Hamlet oder Hitchcock - das war keine Frage. Eigentlich haben wir uns zur Eröffnung des Berliner Theatertreffens verabredet, das heuer als "Special Edition" nur im Netz stattfinden kann. Dann werden wir schwach und lassen James Stewart und Doris Day den Vortritt: herrlich wieder einmal "Der Mann, der zuviel wusste". Tags drauf beweisen wir mehr Charakter und schauen uns die hochgelobte Bochumer Inszenierung des "Hamlet" von Johann Simon an, mit der umwerfenden Sandra Hüller in der Hauptrolle. Wir sind beeindruckt, werden aber vom abgefilmten Theater wieder nicht in den Bann gezogen - trotz Beamer und gutem Ton. Streaming von Bühnenereignissen ist und bleibt ein Verlust: für die Künstler*innen und ihr Publikum.

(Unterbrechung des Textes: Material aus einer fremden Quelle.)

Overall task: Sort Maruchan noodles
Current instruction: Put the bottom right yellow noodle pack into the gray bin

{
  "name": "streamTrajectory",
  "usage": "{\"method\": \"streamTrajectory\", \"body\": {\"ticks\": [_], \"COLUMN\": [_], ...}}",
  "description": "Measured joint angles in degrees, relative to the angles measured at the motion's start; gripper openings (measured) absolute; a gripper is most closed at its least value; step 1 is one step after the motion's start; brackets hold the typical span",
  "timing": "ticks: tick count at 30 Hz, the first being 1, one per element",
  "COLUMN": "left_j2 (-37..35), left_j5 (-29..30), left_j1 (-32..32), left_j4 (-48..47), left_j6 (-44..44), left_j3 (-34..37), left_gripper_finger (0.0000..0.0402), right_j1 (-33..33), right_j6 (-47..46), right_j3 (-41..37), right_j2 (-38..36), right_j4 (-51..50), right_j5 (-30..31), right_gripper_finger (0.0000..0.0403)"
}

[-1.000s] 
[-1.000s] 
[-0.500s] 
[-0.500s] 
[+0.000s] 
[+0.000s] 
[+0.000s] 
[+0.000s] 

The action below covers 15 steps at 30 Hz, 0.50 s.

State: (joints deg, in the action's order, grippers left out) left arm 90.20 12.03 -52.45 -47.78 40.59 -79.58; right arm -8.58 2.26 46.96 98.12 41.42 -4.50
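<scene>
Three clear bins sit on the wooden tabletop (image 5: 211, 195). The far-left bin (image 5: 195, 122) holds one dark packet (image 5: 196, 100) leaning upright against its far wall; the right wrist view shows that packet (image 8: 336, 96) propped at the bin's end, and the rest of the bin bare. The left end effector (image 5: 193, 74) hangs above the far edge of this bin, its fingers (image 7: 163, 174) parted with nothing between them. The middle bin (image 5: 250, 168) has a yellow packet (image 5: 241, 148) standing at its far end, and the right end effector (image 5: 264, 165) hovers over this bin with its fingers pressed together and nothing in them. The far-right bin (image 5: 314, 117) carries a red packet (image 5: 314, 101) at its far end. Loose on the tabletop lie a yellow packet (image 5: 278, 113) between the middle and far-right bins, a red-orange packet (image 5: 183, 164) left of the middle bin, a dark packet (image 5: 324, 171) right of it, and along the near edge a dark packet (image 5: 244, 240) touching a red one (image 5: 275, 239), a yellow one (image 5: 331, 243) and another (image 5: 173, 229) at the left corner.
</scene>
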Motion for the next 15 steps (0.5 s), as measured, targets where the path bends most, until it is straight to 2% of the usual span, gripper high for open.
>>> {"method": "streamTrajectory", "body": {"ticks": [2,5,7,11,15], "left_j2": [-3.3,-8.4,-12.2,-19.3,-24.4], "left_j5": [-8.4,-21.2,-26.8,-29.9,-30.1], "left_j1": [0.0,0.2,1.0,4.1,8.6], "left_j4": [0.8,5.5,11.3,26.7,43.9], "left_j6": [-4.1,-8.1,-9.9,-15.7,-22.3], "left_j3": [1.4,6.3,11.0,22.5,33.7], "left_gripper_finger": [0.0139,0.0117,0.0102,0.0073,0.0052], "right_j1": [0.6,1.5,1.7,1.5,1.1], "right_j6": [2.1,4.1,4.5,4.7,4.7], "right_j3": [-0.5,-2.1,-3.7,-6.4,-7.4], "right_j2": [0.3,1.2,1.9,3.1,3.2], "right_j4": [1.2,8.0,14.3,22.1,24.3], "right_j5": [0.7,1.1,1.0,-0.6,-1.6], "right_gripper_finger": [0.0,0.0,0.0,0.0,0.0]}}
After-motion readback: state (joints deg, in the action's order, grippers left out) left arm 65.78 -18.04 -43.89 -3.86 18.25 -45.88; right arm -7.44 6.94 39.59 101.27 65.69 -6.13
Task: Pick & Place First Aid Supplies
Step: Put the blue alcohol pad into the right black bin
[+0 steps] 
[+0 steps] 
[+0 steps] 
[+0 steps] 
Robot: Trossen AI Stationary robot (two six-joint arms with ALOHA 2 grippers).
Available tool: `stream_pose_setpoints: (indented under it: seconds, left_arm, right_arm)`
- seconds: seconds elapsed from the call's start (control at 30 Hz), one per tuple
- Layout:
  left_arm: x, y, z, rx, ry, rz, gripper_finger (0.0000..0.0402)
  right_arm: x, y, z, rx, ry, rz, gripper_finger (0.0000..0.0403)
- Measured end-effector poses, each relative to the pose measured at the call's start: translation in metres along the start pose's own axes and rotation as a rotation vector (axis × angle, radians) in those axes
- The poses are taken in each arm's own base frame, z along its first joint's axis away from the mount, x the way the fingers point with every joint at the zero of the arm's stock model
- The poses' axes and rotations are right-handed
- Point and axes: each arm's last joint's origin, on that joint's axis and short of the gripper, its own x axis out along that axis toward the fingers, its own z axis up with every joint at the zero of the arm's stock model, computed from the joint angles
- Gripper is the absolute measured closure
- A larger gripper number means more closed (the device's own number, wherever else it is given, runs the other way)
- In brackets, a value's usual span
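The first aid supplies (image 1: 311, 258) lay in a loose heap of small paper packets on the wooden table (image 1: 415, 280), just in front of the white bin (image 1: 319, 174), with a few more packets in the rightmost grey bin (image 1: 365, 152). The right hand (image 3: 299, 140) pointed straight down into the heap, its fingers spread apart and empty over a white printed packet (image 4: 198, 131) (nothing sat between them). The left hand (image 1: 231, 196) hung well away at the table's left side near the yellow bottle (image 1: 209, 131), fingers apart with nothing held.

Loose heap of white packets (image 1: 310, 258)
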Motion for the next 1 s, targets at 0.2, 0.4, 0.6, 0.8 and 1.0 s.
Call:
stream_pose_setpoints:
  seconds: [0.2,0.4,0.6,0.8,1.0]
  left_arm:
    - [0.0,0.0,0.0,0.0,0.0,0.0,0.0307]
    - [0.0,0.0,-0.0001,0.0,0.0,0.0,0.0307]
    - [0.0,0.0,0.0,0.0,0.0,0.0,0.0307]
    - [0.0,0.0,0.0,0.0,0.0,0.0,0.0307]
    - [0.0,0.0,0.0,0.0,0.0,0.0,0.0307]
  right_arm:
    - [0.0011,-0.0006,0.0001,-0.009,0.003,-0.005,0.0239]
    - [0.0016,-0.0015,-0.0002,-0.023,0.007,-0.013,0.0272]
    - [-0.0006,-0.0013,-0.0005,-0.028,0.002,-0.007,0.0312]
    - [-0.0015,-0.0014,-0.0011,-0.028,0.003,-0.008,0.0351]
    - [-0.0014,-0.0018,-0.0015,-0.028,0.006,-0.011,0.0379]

Hoffnung ist leider nicht in Sicht. Nach dem rigorosen Shutdown überbieten sich die Ministerpräsident*innen in "Lockerungsorgien". Um 0 Uhr öffneten am Montag die ersten Friseursalons, mit den weiterhin geltenden Hygiene- und Abstandsregeln scheint fast alles wieder möglich - nur kein Kino, Konzert und Theater. Anders als die Bundesliga ist die Kultur eben nicht systemrelevant, obwohl allein die 600 Sommerfestivals im Lande für viele Regionen ein wichtiger Wirtschaftsfaktor sind. Autokinos und Museen (Einlass nur per Voranmeldung) sind zumindest ein Anfang, aber eine richtige Lösung für Bühnen, Konzerthäuser und Clubs ist nicht in Sicht. Müssen wir irgendwann unterschreiben, auf eigenes Risiko eine Live-Veranstaltung zu besuchen, ein Plexiglas-Visier tragen und eine Zusatzversicherung abschließen? Schöne, neue Welt.
Derweil sind unsere Gesundheitsämter heillos überfordert, mit dem Virus Infizierte zu betreuen. Unserem "Mann in den besten Jahren" (s. Beitrag vom 1.Mai 2020) geht es inzwischen zum Glück wieder besser, aber seine Erfahrungen mit dem deutschen Gesundheitssystem sind ernüchternd. "Vier verschiedene Sachbearbeiter," schrieb er gestern, "wollten meinen Fall jeweils neu aufnehmen. Nie haben die Personen von sich aus gefragt, ob ich zufälligerweise Angehörige habe (die zum Beispiel zur Schule gehen). Tests seien für meine Familienmitglieder grundsätzlich nicht vorgesehen. Und zur medizinischen Begleitung eines Covid-19-Erkrankten sieht sich ebensowenig irgendjemand imstande. Die Hotline, die man bei Atemnot anrufen kann, ist leider nicht durchgehend besetzt. Frustrierende Einblicke ins Behördenwesen haben wir alle gewonnen. Sollte die Zahl der Infizierten tatsächlich mal stark steigen, weiß ich nicht, wie ruhig alle Betroffenen mit dieser Ausnahmesituation umzugehen in der Lage sein werden." Das Robert-Koch-Institut stellt per sofort seine täglichen Pressekonferenzen ein und setzt damit seinen erratischen Kurs konsequent fort, als sei die C-Krise zu Ende. Dabei ist weiter nichts mehr normal im Staate Deutschland.